Taiwan Just Put a Price Tag on China's Pacific Drills: $21 Billion in 2024. Up 40 Percent.

  • $21.25BTaiwan's armed-forces internal estimate of what China's PLA spent on Pacific drills in 2024 — built bottom-up from fuel, consumables, maintenance, repair and salary cost for every observed flight hour and ship-day in the Bohai, East China Sea, Taiwan Strait, South China Sea, and Western Pacific. Reported as 152 billion yuan.
  • +40%Year-over-year increase in PLA Pacific-drill spending — Taiwan's same methodology applied to 2023 yielded roughly $15B, so the 2024 figure is up almost two-fifths in twelve months.
  • 9%Share of China's officially reported 2024 defense budget consumed by Pacific drills alone — up from 7% in 2023. The exercises now eat one dollar of every eleven Beijing publicly admits to spending on its military.
  • ~25%Share of Taiwan's 2024 defense budget that China's drill spending alone equals — Taipei's entire annual defense outlay is roughly four times what Beijing spends just rehearsing in Taiwan's neighborhood.
  • 37,000Estimated PLA aircraft flight hours in the region in 2024 — ~12,000 sorties, a ~30% jump over 2023. The denominator under the dollar figure. Each hour of flight is fuel, maintenance, and pilot pay that Taiwan's analysts priced in.
  • 32-63%Range by which the U.S. Department of Defense's 2025 China Military Power Report estimates Beijing understates its real defense spending — putting actual outlays at $304-377B against the $247B Beijing publicly declared for FY2025.

For years the answer to “what does it cost China to circle Taiwan” has been a hand-wave. Beijing does not publish a line item. Western analysts trade range estimates. Taiwan's own statements typically stay qualitative. That changed in August 2025, when Reuters' Yimou Lee and Ben Blanchard reviewed an internal Taiwan armed-forces research product, corroborated it with four named-rank Taiwan officials, and put a number on the page.

The number is $21.25 billion— the bottom-up cost, built from Taiwan's own surveillance, of every People's Liberation Army flight hour and ship-day in the Bohai Sea, the East China Sea, the Taiwan Strait, the South China Sea, and the Western Pacific in 2024. Fuel. Consumables. Maintenance. Repairs. Salaries. Priced and added. The total in renminbi was 152 billion yuan. The year-over-year jump from Taiwan's same-methodology 2023 estimate was 40 percent.

That works out to 9 percent of China's publicly declared 2024 defense budget spent on Pacific drills alone, up from 7 percent the year before. It also equals roughly a quarter of Taiwan's entire annual defense budget. The exercises Beijing files as routine readiness now cost, on the same dollar scale, four months of the defenders' entire military budget every year.

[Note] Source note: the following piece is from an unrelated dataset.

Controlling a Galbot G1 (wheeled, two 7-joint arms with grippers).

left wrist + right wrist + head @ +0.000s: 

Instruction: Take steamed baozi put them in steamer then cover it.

§ 01 / The Methodology Taiwan Built

Taiwan's armed forces did not estimate China's drill spending from satellite-imagery guesses or open-source rumor. They built it from a data source they already maintain: their own surveillance. Every PLA Air Force sortie that crosses Taiwan's air-defense identification zone is logged. Every PLA Navy vessel that transits the Bashi Channel, the Miyako Strait, or the median line of the Taiwan Strait is tracked. Multiply observed hours and ship-days by the per-hour cost of fuel and consumables for each platform type, add maintenance and repair amortization, add personnel pay, and the cost ledger writes itself.

Reuters reported that defense analysts who reviewed the methodology described it as feasible — the same approach Western think tanks use to price NATO exercises — while cautioning that any such estimate “necessarily included some guesswork.” The guesswork lives at the margin. The order of magnitude does not. PLA aircraft flew approximately 12,000 sorties around Taiwan in 2024, amounting to roughly 37,000 hours in the air, a ~30 percent jump on 2023. Those are not estimates. Those are counts.

China spent $21 billion on military exercises in the Taiwan Strait, the East and South China Sea and the Western Pacific last year, nearly 40% higher than 2023, according to Taiwan government estimates.

Reuters Exclusive · Yimou Lee & Ben Blanchard · Aug 28, 2025
§ 02 / The Exercises That Are Inside the Number

The $21.25 billion is not a Joint Sword line item. It is the sum of every PLA operation in the First Island Chain in 2024. But two named exercises sit inside it, and both are tied directly to Taiwan's newly inaugurated president, Lai Ching-te (DPP).

Joint Sword 2024A, May 23-24, 2024 — three days after Lai's inauguration. PLA Eastern Theater Command deployed 111 aircraft and 46 naval vessels around Taiwan, with 82 PLA aircraft crossing the median line of the Taiwan Strait. Joint fire-strike simulation involving the Rocket Force, Air Force, Navy, and Army.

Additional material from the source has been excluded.